**Exercise objective**
For the records below, print the lines from the line with "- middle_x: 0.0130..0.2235" through the line with "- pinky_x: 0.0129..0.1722" exactly as written; include both end lines and exclude the rest.

**Data for this exercise**
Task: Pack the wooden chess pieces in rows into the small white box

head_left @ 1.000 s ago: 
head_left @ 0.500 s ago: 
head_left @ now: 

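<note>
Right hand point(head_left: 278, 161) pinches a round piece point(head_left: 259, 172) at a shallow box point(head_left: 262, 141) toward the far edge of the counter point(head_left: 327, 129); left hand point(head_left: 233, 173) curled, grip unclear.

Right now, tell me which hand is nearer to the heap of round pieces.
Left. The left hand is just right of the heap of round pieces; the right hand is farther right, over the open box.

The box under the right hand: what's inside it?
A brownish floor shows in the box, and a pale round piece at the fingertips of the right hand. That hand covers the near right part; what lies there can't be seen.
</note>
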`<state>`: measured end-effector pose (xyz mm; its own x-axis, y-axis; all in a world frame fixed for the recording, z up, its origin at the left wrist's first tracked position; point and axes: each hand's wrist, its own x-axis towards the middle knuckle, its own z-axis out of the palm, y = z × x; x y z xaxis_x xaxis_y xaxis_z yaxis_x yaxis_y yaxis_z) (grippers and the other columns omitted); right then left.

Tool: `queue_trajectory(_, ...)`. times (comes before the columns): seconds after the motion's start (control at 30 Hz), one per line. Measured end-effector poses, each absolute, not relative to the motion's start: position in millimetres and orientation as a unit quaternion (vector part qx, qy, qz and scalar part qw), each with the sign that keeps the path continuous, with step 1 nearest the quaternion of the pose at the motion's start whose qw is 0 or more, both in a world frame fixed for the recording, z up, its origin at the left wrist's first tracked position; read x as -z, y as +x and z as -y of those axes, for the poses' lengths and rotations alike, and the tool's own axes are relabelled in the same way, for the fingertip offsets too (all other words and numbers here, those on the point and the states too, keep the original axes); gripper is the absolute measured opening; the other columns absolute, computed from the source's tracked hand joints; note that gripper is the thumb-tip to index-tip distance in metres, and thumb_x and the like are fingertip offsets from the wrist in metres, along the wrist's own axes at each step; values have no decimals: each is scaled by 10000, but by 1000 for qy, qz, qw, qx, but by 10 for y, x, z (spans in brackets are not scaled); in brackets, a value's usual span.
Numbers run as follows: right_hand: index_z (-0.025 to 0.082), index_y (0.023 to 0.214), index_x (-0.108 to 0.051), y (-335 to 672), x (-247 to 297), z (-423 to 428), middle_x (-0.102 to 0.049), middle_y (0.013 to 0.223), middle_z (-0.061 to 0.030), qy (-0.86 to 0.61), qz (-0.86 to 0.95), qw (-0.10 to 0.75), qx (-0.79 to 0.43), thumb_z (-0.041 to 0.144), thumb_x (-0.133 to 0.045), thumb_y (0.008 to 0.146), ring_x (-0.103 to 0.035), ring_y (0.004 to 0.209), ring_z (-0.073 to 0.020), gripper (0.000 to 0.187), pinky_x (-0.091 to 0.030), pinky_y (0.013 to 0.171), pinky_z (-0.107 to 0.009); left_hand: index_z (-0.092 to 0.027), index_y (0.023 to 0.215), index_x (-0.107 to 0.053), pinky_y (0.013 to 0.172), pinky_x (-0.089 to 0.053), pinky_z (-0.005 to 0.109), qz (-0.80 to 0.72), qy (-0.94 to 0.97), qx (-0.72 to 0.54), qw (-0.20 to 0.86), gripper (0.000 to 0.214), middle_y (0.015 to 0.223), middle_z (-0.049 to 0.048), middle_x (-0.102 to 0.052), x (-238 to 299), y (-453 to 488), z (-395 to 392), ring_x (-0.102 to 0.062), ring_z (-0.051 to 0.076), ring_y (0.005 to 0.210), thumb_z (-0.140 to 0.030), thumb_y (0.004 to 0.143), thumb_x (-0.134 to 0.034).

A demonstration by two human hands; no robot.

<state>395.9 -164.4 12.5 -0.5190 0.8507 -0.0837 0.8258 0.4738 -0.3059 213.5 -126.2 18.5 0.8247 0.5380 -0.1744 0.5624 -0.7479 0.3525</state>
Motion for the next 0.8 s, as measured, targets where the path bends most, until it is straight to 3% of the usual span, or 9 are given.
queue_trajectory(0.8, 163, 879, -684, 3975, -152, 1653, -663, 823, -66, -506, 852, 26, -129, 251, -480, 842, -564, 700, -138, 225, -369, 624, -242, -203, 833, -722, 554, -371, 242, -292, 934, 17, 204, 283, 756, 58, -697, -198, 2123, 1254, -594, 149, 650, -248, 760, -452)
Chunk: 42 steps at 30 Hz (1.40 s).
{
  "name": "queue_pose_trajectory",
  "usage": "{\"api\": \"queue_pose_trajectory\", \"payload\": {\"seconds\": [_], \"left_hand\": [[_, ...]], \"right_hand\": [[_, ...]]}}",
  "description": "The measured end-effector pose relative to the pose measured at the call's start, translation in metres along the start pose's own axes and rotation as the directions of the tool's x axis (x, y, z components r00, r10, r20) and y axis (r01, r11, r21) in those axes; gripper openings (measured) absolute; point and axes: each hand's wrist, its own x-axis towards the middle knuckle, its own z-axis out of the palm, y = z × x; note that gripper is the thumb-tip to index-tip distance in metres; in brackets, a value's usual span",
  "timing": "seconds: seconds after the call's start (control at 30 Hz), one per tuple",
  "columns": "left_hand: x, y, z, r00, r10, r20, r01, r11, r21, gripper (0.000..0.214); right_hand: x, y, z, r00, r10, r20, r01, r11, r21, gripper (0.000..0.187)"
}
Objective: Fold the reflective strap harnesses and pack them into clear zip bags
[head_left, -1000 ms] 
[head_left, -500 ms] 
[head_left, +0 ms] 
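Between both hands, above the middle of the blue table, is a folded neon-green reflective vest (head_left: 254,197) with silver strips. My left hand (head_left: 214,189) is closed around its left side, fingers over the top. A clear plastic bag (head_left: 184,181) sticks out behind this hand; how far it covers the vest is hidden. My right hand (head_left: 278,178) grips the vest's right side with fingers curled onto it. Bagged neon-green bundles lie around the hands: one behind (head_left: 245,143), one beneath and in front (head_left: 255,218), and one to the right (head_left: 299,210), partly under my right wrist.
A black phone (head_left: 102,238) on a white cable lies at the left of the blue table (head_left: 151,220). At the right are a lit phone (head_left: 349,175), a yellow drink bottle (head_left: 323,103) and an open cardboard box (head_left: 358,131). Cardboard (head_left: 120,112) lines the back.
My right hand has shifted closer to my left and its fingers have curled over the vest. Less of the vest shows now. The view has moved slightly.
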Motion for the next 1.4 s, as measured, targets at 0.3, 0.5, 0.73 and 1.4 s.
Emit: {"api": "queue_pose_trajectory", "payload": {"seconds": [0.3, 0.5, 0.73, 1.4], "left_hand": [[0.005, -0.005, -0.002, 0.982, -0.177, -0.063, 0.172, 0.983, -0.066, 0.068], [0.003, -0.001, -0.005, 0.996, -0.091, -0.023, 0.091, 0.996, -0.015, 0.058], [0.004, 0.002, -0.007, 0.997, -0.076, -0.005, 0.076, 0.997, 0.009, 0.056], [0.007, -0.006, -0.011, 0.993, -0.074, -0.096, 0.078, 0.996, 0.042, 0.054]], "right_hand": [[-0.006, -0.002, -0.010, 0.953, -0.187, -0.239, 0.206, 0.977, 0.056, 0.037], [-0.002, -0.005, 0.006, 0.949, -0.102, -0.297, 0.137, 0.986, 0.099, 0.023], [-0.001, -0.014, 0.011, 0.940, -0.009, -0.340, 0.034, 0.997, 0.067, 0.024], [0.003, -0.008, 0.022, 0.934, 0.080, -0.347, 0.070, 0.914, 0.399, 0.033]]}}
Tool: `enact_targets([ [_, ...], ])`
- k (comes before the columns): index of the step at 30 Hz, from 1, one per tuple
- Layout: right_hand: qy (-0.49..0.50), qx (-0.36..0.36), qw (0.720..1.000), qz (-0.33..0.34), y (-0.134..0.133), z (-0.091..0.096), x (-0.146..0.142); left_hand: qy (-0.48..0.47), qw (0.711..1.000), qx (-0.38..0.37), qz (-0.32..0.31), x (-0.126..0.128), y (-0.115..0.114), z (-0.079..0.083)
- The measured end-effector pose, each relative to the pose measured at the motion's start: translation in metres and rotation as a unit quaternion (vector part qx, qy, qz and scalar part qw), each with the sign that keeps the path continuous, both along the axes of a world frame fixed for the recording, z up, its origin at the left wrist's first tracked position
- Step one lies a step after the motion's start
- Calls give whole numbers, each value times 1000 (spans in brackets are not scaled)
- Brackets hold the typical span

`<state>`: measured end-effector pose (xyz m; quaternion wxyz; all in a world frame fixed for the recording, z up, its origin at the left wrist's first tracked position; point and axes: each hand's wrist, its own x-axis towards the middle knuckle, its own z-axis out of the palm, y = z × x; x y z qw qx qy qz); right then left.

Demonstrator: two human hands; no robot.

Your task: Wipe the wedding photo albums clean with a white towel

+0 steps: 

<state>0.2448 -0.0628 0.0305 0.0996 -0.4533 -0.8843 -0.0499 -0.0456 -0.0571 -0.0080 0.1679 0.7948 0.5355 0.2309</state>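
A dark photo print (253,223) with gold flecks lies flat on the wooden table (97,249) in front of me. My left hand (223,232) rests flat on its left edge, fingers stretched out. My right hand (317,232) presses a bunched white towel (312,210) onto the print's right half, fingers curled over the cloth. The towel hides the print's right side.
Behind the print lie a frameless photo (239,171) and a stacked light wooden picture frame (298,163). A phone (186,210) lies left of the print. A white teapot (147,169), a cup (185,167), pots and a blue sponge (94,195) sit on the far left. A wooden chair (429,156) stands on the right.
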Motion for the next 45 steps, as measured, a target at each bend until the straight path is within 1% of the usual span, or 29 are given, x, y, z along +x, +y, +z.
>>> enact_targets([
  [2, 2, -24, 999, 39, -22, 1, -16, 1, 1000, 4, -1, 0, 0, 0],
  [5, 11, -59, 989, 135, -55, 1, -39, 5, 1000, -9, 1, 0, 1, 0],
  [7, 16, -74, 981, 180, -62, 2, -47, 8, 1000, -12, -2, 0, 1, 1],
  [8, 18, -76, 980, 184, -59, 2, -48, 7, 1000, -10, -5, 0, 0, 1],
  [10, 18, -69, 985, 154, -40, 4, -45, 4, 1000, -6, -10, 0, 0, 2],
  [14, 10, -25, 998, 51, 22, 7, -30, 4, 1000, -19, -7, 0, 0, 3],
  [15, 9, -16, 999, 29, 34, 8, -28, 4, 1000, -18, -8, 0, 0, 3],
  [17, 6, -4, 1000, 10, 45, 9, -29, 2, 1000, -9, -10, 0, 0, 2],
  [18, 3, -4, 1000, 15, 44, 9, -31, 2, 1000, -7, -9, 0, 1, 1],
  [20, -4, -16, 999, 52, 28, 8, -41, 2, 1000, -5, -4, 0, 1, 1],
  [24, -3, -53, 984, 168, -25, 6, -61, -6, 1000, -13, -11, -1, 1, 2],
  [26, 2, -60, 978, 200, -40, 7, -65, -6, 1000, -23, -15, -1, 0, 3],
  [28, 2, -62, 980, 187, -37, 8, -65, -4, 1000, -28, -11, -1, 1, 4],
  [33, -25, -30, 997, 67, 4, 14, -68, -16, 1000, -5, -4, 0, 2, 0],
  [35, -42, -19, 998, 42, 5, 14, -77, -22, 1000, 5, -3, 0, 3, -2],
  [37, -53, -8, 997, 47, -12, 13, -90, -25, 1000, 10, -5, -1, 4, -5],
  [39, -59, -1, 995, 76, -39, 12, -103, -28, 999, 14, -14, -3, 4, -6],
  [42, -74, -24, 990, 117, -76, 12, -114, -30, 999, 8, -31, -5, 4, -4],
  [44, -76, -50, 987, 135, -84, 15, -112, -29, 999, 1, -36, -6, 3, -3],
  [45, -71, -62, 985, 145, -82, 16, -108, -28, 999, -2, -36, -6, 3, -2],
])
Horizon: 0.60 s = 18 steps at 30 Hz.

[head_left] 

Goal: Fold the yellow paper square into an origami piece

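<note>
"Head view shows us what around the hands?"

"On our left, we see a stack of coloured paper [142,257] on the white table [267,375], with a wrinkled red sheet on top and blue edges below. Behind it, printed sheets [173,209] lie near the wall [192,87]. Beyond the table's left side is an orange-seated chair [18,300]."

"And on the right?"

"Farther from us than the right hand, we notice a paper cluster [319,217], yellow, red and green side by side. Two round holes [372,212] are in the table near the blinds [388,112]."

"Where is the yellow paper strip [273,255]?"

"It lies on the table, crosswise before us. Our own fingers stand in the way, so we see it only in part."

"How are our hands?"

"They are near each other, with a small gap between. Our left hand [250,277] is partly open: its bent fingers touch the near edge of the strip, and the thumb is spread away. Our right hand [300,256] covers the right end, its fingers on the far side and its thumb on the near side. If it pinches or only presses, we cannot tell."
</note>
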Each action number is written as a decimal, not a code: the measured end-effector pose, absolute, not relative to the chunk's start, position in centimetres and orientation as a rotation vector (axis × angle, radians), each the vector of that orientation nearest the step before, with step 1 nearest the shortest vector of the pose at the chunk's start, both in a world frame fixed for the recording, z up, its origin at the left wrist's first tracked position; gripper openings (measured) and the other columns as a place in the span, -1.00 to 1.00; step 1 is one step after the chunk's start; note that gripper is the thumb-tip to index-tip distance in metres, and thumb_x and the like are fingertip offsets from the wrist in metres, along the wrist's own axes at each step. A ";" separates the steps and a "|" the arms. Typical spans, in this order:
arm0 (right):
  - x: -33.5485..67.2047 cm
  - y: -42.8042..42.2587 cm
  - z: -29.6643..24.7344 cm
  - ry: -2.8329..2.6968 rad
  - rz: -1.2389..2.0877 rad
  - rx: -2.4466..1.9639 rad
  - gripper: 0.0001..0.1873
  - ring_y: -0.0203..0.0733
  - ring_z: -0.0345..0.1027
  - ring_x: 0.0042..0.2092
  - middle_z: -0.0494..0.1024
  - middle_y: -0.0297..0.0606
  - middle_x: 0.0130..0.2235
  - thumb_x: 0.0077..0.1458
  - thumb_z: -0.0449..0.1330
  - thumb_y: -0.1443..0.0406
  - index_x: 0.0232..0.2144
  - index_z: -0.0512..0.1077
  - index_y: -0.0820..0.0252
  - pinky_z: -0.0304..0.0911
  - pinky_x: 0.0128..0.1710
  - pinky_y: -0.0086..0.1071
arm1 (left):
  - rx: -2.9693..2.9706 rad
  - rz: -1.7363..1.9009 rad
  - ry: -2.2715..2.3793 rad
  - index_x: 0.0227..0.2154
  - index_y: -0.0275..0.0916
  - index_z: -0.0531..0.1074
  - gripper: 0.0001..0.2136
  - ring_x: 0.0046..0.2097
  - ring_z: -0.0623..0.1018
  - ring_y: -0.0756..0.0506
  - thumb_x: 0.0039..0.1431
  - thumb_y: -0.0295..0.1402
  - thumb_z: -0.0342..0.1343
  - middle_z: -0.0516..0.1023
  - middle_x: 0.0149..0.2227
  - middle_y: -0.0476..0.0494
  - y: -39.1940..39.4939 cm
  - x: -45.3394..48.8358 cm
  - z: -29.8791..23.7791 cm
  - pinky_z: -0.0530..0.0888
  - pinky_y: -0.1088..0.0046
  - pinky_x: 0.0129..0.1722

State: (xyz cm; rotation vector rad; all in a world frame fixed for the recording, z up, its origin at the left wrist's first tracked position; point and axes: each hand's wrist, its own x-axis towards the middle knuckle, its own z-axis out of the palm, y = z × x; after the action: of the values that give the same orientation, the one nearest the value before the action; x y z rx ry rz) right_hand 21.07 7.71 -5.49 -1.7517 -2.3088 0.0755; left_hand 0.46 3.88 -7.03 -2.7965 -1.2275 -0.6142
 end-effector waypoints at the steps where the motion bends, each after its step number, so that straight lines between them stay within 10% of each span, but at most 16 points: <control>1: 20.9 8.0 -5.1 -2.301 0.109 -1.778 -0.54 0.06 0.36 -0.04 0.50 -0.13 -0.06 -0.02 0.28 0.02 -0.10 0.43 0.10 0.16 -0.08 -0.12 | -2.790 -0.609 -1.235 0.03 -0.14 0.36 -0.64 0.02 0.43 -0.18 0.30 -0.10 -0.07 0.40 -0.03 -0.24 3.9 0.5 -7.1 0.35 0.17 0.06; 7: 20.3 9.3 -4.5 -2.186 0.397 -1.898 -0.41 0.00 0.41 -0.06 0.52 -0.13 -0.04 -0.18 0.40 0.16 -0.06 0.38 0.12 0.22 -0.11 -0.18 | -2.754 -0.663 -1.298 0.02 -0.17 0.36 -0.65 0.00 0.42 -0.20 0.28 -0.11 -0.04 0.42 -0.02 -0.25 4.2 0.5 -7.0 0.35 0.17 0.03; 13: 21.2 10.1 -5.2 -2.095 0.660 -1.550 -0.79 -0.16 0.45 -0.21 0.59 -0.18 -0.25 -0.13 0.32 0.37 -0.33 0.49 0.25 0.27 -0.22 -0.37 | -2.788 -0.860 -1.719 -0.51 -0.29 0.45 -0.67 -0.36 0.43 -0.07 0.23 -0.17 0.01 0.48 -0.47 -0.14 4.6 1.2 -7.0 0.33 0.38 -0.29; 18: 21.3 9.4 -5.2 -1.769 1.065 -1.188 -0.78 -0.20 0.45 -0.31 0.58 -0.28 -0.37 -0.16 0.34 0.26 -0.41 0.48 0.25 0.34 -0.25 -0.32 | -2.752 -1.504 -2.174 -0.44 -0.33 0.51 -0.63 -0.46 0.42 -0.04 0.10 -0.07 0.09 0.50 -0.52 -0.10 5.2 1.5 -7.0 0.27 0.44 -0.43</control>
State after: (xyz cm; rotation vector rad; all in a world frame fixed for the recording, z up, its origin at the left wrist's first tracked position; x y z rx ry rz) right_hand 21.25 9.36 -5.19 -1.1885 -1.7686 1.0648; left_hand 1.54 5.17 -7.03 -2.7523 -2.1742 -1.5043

**Result below**
  - middle_x: 0.0130..0.2235
  - thumb_x: 0.0077..0.1458
  - thumb_z: -0.0449..0.1330
  - thumb_y: -0.1443..0.0406
  - index_x: 0.0232..0.2144
  - index_z: -0.0512..0.1077
  - index_y: -0.0820..0.0252
  - pinky_z: -0.0304..0.0911
  - pinky_x: 0.0128..0.1710
  - pinky_y: -0.0086..0.1071
arm1 (left):
  - rx: -2.9693..2.9706 rad
  - rz: -1.7363..1.9009 rad
  - ry: -2.2715..2.3793 rad
  - index_x: 0.0227..0.2154
  - index_y: -0.0275..0.0916
  - index_z: -0.0531..0.1074
  - gripper: 0.0001..0.2136
  - ring_x: 0.0046..0.2097
  - ring_z: -0.0623..0.1018
  - ring_y: -0.0756..0.0506
  - thumb_x: 0.0039..0.1431
  - thumb_y: -0.0295..0.1402
  - thumb_z: -0.0342..0.1343
  - middle_z: -0.0516..0.1023
  - middle_x: 0.0149..0.2227
  - middle_y: -0.0476..0.0494
  - y: -39.1940..39.4939 cm
  - x: -45.3394..48.8358 cm
  - z: -29.8791..23.7791 cm
  - pinky_z: -0.0530..0.0888
  - pinky_y: -0.1088..0.0046
  - pinky_x: 0.0129..0.1722

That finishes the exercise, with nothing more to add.